Supplied information START
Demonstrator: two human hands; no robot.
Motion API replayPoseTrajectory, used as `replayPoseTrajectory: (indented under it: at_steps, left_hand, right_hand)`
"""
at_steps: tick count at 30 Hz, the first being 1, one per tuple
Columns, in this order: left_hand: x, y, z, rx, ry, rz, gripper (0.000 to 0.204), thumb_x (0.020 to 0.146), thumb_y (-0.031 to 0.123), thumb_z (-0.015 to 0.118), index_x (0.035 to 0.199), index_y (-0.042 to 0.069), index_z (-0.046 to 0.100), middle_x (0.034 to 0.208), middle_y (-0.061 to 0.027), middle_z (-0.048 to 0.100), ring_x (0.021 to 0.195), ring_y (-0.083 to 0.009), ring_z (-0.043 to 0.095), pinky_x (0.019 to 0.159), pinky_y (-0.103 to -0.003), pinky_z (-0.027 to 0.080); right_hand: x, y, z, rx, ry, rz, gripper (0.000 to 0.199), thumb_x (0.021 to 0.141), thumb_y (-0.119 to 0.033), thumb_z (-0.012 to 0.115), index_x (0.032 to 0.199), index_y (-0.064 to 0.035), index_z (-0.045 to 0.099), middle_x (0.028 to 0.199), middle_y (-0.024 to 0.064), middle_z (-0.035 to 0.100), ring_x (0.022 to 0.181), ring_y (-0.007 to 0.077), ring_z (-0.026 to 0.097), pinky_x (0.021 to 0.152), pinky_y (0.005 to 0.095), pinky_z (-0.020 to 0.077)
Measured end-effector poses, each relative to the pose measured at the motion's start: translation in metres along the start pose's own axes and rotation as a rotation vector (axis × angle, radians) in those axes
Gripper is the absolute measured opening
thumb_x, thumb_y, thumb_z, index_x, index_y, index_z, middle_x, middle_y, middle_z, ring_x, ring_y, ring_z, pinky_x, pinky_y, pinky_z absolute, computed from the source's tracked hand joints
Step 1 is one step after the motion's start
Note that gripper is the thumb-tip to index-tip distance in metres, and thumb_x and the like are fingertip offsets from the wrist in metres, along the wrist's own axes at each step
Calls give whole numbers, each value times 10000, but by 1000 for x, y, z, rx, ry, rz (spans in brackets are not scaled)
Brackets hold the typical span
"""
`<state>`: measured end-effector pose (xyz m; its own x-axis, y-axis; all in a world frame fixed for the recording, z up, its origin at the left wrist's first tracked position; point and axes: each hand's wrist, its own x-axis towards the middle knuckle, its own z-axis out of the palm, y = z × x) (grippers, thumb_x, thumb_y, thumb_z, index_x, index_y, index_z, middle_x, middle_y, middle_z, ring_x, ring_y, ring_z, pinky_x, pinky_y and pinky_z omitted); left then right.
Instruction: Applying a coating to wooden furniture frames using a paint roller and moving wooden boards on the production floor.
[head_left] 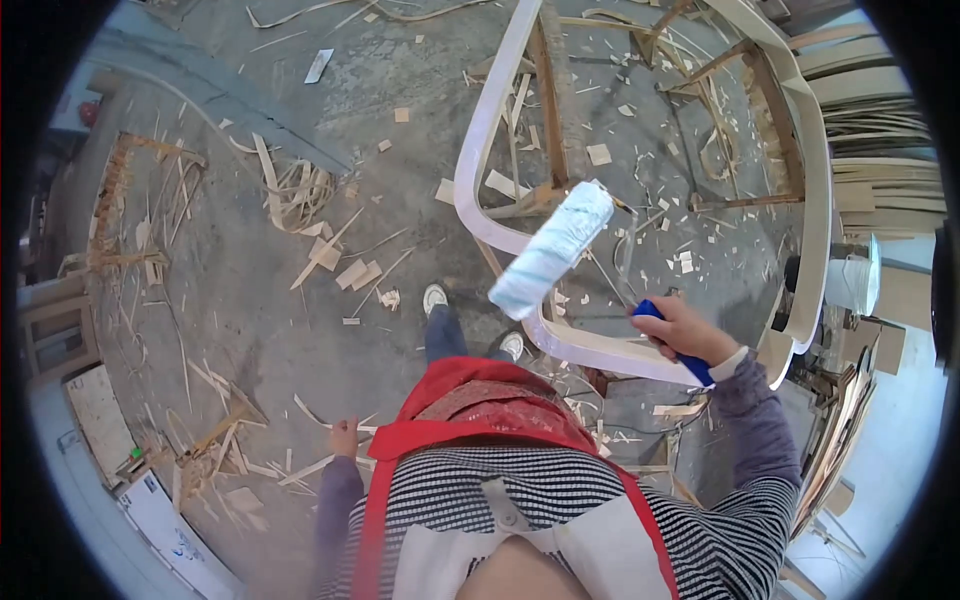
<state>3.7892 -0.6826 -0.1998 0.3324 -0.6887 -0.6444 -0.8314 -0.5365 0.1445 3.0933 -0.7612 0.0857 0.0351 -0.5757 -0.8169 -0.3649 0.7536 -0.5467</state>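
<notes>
A paint roller with a wet-looking white sleeve (553, 250) is held out in front of me, its blue handle (692, 367) gripped in my right hand (688, 332). The sleeve overlaps the near left corner of a curved, pale wooden frame (478, 135) in this view; I cannot tell whether the two touch. That frame's edge looks whitish and coated along its left and near sides. My left hand (344, 438) hangs low at my left side, away from the frame, with fingers curled; whether anything is in them is too small to make out.
Wood scraps and strips (300, 200) litter the concrete floor around my feet. Brown wooden supports (550, 100) stand beneath the frame. A white bucket (853, 282) and stacked boards (880, 120) are at the right. White panels (175, 535) lie at the lower left.
</notes>
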Motion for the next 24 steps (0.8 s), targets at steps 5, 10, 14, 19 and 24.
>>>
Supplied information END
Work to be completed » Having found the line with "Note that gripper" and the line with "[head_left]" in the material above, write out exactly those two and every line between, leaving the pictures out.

Exercise output »
Note that gripper is the thumb-tip to index-tip distance in metres, and thumb_x and the like are fingertip offsets from the wrist in metres, along the wrist's own axes at each step
Calls give whole numbers, each value times 10000, but by 1000 for x, y, z, rx, ry, rz (spans in brackets are not scaled)
Brackets hold the typical span
"""
`<state>`: measured end-effector pose (xyz m; its own x-axis, y-axis; all in a world frame fixed for the recording, z up, its origin at the left wrist's first tracked position; point and axes: each hand's wrist, its own x-axis towards the middle knuckle, its own z-axis out of the palm, y = z × x) (grippers, thumb_x, thumb_y, thumb_z, index_x, index_y, index_z, middle_x, middle_y, middle_z, ring_x, ring_y, ring_z, pinky_x, pinky_y and pinky_z omitted); left then right.
Instruction: Applying a coating to wooden furniture frames using a paint roller and moving wooden boards on the production floor.
[head_left] 

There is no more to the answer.